Les filtres de second ordre sont toujours plus sensibles au bruit (e.g. Filtre laplacien), et les mêmes résultats et de meilleurs résultats peuvent être obtenus lorsqu'un premier ordre (E.g. filtre Sobel).
- Quel est l'inconvénient de l'utilisation d'un filtre dérivé du second ordre pour la détection des bords?
- Quel opérateur de second ordre est le plus sensible au bruit dans le filtrage des bords?
- Pourquoi les détecteurs de bord de second ordre sont-ils meilleurs pour trouver des bords que les détecteurs de première commande?
- Pourquoi le deuxième dérivé est utile pour la détection des bords?
Quel est l'inconvénient de l'utilisation d'un filtre dérivé du second ordre pour la détection des bords?
Cependant, il y a des inconvénients à l'utilisation de dérivés de second ordre. (Nous devons noter que les premiers opérateurs dérivés exagèrent les effets du bruit.) Les seconds dérivés exagéreront le bruit deux fois plus. Aucune information directionnelle sur le bord n'est donnée.
Quel opérateur de second ordre est le plus sensible au bruit dans le filtrage des bords?
Laplacian est un opérateur isotrope, il est également moins cher à mettre en œuvre que le gradient (un seul masque). Il ne fournit pas d'informations sur la direction du bord et il est plus sensible au bruit (difficulté deux fois).
Pourquoi les détecteurs de bord de second ordre sont-ils meilleurs pour trouver des bords que les détecteurs de première commande?
Généralement, la 2e dérivée est plus sensible au bruit que la 1ère dérivée.

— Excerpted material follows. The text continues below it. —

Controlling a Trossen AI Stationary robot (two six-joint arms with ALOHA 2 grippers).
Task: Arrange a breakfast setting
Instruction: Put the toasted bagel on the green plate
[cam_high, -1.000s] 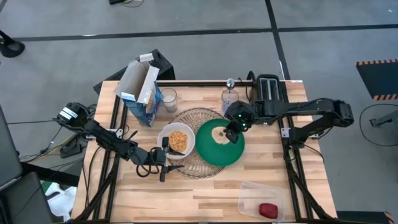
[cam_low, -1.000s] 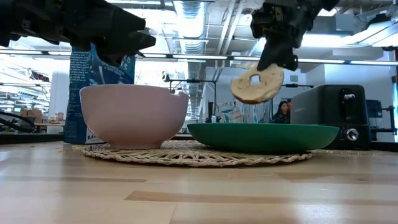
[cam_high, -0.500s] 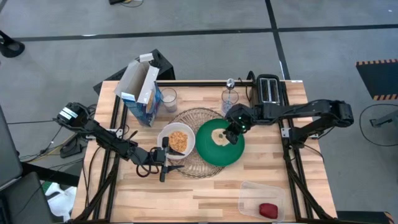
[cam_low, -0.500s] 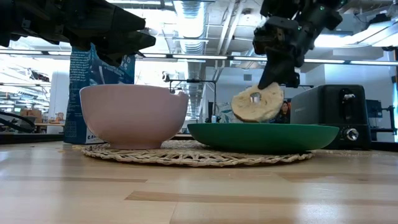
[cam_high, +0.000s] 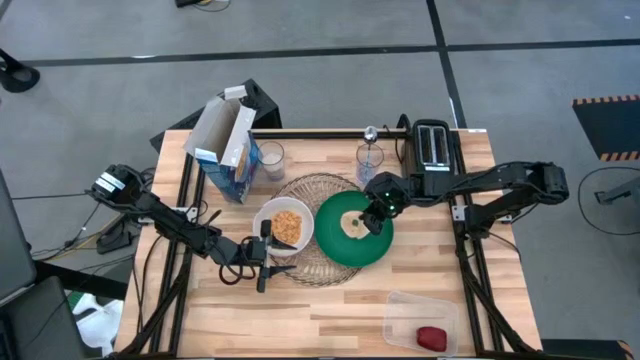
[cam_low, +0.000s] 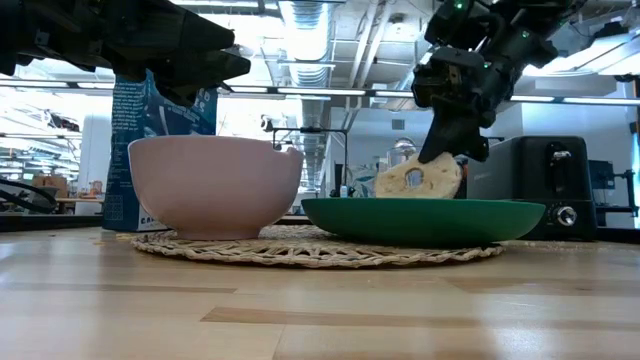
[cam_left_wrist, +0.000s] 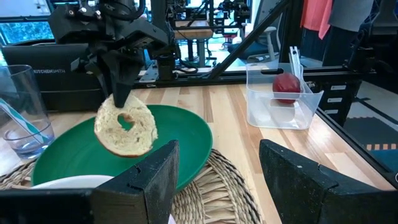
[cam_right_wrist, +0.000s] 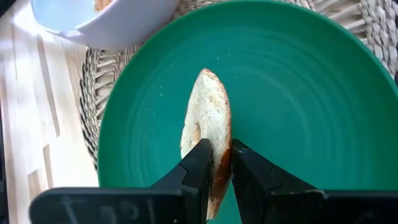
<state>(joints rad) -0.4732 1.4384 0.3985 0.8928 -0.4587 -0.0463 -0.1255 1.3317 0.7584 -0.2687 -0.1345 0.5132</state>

Le 2e dérivé est généralement accompagné d'une détection de traversée zéro, donc elle fonctionne mieux lorsque les transitions de niveau de gris sont lisses.
Pourquoi le deuxième dérivé est utile pour la détection des bords?
Le 2e dérivé d'une image où l'image met en évidence les régions de changement d'intensité rapide et est donc souvent utilisée pour la détection de bord de détection de croix de croisement.